FCC Urged To Allow Charter To Impose Data Caps

In 2015, when Charter Communications first made its pitch to merge with two other companies, it promised to avoid imposing data caps or pay-per-byte for at least three years.

The Federal Communications Commission ultimately approved Charter's merger with Time Warner Cable and Bright House Networks, but with a seven-year ban on data caps and metered billing. Current FCC Chairman Ajit Pai dissented, arguing that the agency should not stop broadband carriers from charging people based on the amount they consumed.

"When the government forbids usage-based pricing, it is requiring Americans who use less data to subsidize those who use more data," Pai wrote. "The elderly woman on a fixed income who uses the Internet to exchange e-mail messages with her grandchildren must pay more so that an affluent family watching online HD video for many hours each day can pay less. This isn’t fair, and it certainly isn’t progressive."



Now, the free-market advocacy group Competitive Enterprise Institute is urging Pai to nix that condition and allow Charter to move to metered billing.

"Hopefully, the FCC’s new leadership will seize this opportunity to take a stand against harmful merger conditions that have nothing to do with the transaction at hand," the organization wrote earlier this month in a blog post. (The blog Stop the Cap, which opposes usage-based billing, this week called attention to the Competitive Enterprise Institute's blog.)

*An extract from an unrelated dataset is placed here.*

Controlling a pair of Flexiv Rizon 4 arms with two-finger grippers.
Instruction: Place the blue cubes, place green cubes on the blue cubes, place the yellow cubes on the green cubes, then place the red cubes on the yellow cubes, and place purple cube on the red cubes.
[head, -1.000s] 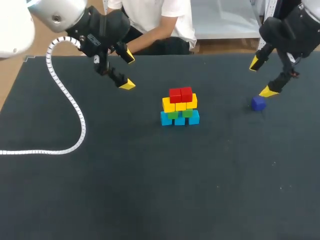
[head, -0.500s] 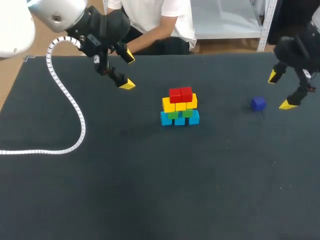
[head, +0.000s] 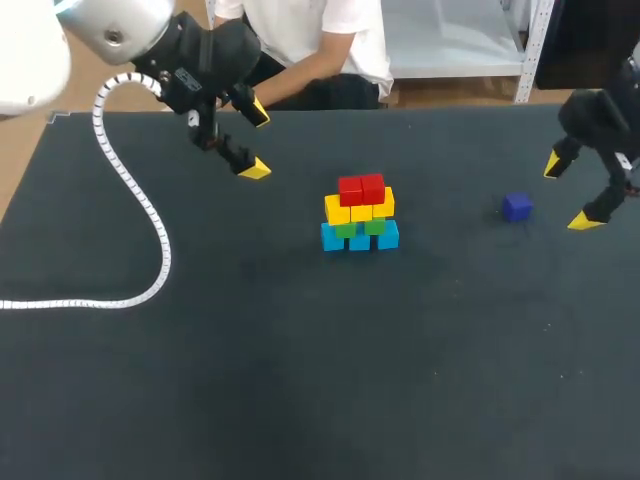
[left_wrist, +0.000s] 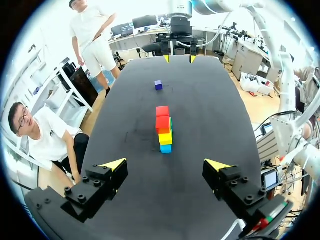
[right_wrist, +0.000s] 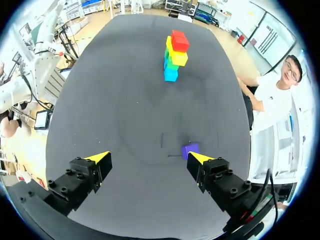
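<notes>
A stack of cubes (head: 360, 212) stands mid-table: light blue cubes (head: 360, 238) at the base, green cubes (head: 361, 227) on them, yellow cubes (head: 358, 208) above, red cubes (head: 361, 188) on top. It also shows as the stack (left_wrist: 164, 131) ahead of my left gripper and the stack (right_wrist: 175, 55) far ahead of my right one. The purple cube (head: 516, 207) lies alone on the table to the stack's right. My right gripper (head: 568, 193) hangs open just right of it; the purple cube (right_wrist: 190, 149) sits against one fingertip's inner side. My left gripper (head: 256, 141) hangs open and empty, left of and behind the stack.
A white coiled cable (head: 150, 215) trails from my left arm across the table's left part. The table's right edge is close to my right gripper. Seen from my left wrist, my right gripper (left_wrist: 179, 58) is at the table's far end, beyond the purple cube (left_wrist: 158, 85).
My right gripper has drawn away to the right and slightly toward the front, from over the purple cube to beside it. The cube, the stack and my left arm have not moved.
</notes>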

Despite the Competitive Enterprise Institute's assertion, Charter's agreement to refrain from imposing data caps was critical to mitigating potential harms of the merger.

That's because the deal was projected to leave Charter in control of around 22% of the high-speed broadband market -- a proportion high enough that Charter's decisions about billing could have a significant impact on competing online video distributors. After all, if Charter began charging subscribers based on the amount of data consumed, they would have powerful incentives to eschew over-the-top services like Netflix or Hulu.

It's also worth noting that observers as well as consumer advocates disagree with Pai's suggestion that usage-based billing is somehow more fair to consumers than offering unlimited data. They point out that broadband -- unlike, say electricity or gasoline -- isn't a consumable resource. Instead, the carriers' major expense comes from installing the networks, not from transferring data to and from consumers.